WHAT YOU HAVE TO DO
Copy the listing exactly; drop the pictures.

DATASET CONTENT
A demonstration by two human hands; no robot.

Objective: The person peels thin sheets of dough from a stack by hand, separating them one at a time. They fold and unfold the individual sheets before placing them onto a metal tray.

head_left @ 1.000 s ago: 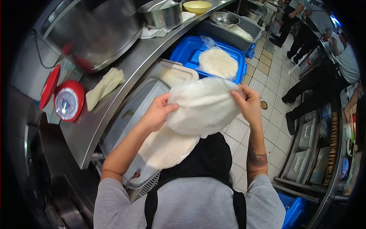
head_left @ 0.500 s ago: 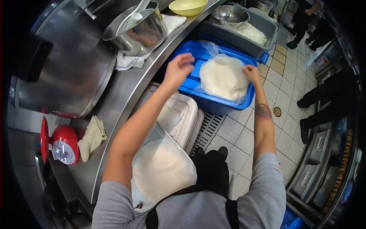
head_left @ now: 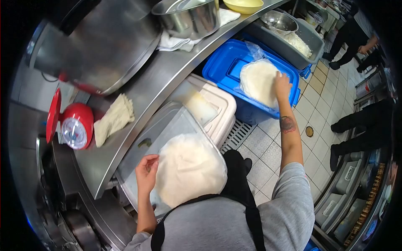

EXERCISE SOLUTION
A demonstration by two human hands; no robot.

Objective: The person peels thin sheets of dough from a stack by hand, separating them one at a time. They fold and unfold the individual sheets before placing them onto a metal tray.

head_left @ 1.000 s ago: 
head_left @ 0.500 s ago: 
head_left @ now: 

Nothing else is needed to complete the exercise.